§ WORK ITEM
Leave every image out, and return the rest of the data word for word.

§ RECORDED DATA
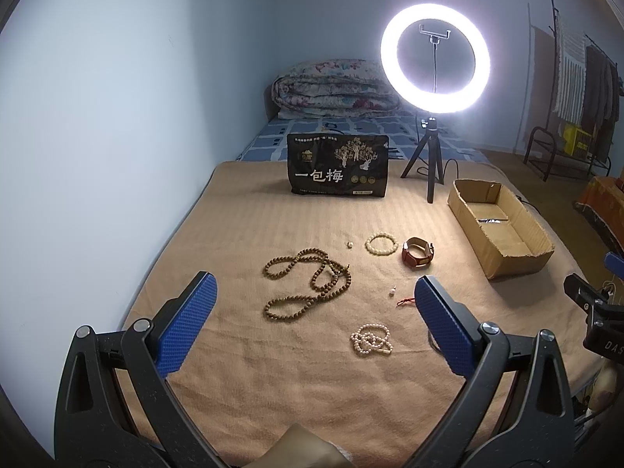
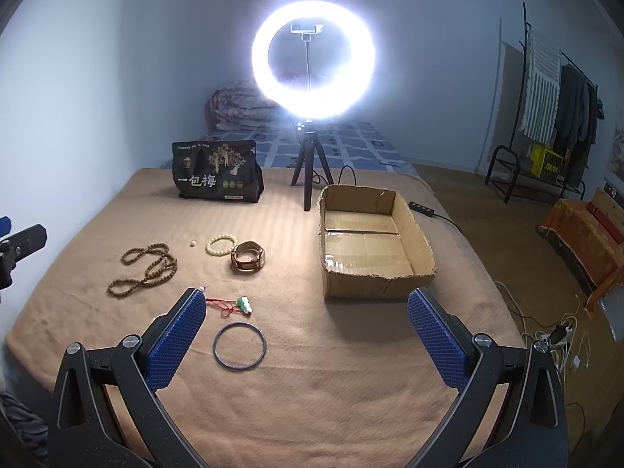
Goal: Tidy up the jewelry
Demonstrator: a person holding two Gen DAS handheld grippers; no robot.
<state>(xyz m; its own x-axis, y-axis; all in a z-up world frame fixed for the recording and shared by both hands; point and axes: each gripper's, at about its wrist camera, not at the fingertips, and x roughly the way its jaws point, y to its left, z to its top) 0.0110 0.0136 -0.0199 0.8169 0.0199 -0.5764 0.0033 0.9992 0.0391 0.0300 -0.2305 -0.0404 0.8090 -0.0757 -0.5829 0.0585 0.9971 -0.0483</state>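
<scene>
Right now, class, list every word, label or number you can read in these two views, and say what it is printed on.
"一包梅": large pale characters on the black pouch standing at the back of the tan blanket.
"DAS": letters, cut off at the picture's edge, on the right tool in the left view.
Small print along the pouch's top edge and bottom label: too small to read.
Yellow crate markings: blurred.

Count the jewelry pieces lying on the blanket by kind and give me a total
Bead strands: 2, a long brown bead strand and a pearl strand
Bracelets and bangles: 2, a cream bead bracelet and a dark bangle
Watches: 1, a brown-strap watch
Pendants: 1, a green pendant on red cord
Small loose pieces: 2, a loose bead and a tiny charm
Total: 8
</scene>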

§ RESULT OF THIS EXERCISE
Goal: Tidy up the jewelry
Demonstrator: a person holding two Gen DAS handheld grippers; no robot.
<state>(xyz m; its own x-axis, y-axis; all in a z-up world frame fixed for the recording and shared by both hands; point and axes: each gripper's, at about its wrist camera, not at the fingertips, and x roughly the way its jaws point, y to its left, z to its top) 0.0110 0.0136 -0.0199 0.8169 0.0199 -0.5764 0.0033 0.9992 0.0391 0.0300 -0.2305 -0.0404 0.8090 -0.0757 -0.5829 0.0585 0.9971 -0.0483</state>
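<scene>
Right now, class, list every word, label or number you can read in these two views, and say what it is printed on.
"一包梅": large pale characters on the black pouch standing at the back of the tan blanket.
"DAS": letters, cut off at the picture's edge, on the right tool in the left view.
Small print along the pouch's top edge and bottom label: too small to read.
Yellow crate markings: blurred.

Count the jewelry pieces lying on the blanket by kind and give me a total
Bead strands: 2, a long brown bead strand and a pearl strand
Bracelets and bangles: 2, a cream bead bracelet and a dark bangle
Watches: 1, a brown-strap watch
Pendants: 1, a green pendant on red cord
Small loose pieces: 2, a loose bead and a tiny charm
Total: 8
</scene>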

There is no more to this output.